Single-step Feature Grouping
Each feature grouping algorithm can be applied individually as a single-step approach, e.g. by grouping features only on a single feature property, such as the retention time. Additional feature grouping approaches might also be implemented that consider combination of different MS feature properties in a single clustering process.
Stepwise Feature Grouping Refinement
Stepwise feature grouping evaluates a single property of MS features (such
as their retention time or abundances) at a time to define the feature
groups. Each subsequent grouping step builds on the previous one by
eventually sub-grouping each feature group, if needed. Thus, feature groups
get refined in each step. As an example, grouping of features based on a
similar retention time would loosely group features from all compounds
eluting at about the same time from a e.g. liquid chromatography run. This
obviously would also group features representing ions from different
co-eluting compounds. Thus, calling groupFeatures
on the previous feature
grouping result with a different parameter object would refine these
initial feature groups, splitting them based on another property of the
features (such as correlation of feature abundances across samples).

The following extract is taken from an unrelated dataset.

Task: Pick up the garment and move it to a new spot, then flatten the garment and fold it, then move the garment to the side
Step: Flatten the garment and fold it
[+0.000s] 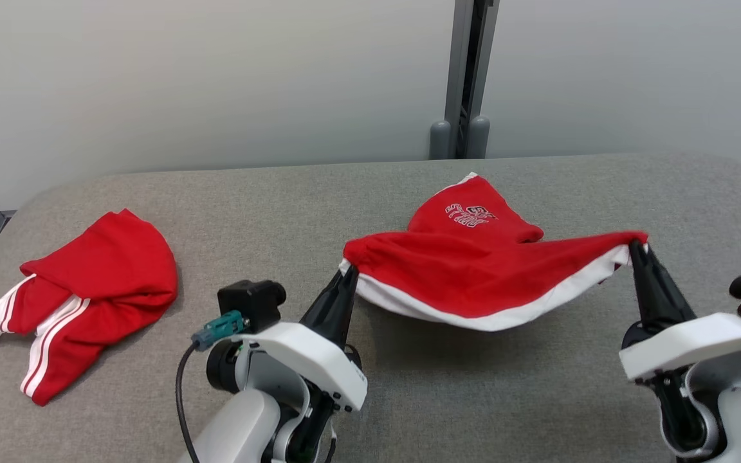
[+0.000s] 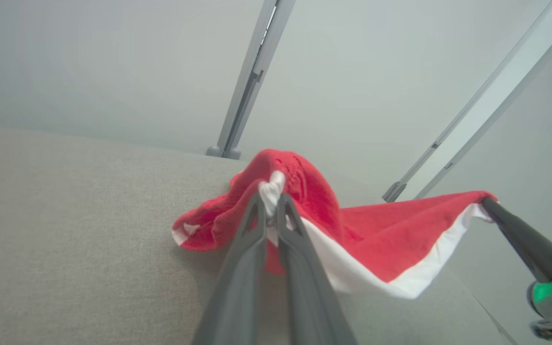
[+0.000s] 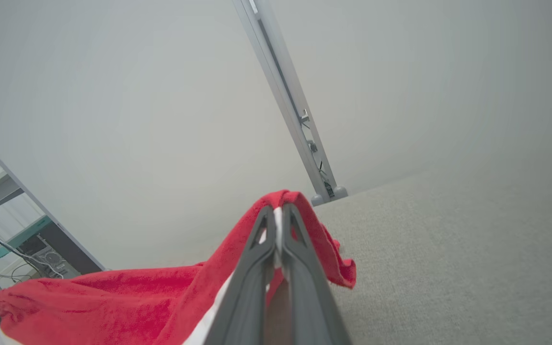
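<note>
Nearest, the left gripper [image 1: 349, 275] and the right gripper [image 1: 635, 248] are each clenched on an end of the red garment [image 1: 473, 263]. It sags between them over the grey table [image 1: 409, 392], long axis running left to right. Its lettered part points away toward the wall.

The shorts [image 1: 473, 276] hung stretched above the table [image 1: 409, 399], right of its middle. The left gripper [image 1: 350, 270] pinched one end of the waistband and the right gripper [image 1: 634, 244] the other, and the far leg rested on the table behind them. A second pair of shorts [image 1: 94, 283] lay well apart, at the table's left. A post [image 1: 464, 83] stood behind the far edge.
</note>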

The advantage of the stepwise approach is that results can be evaluated after each grouping step and parameters adapted if needed. Also, it provides flexibility by allowing to change the order of grouping approaches, or skip individual steps if not suitable for the available data or the experimental setup.
The major disadvantage is that a wrong group assignment in one of the initial steps can not be corrected for in later steps.
See also
featureGroups()
for the function to extract (defined) feature
groups from a result object.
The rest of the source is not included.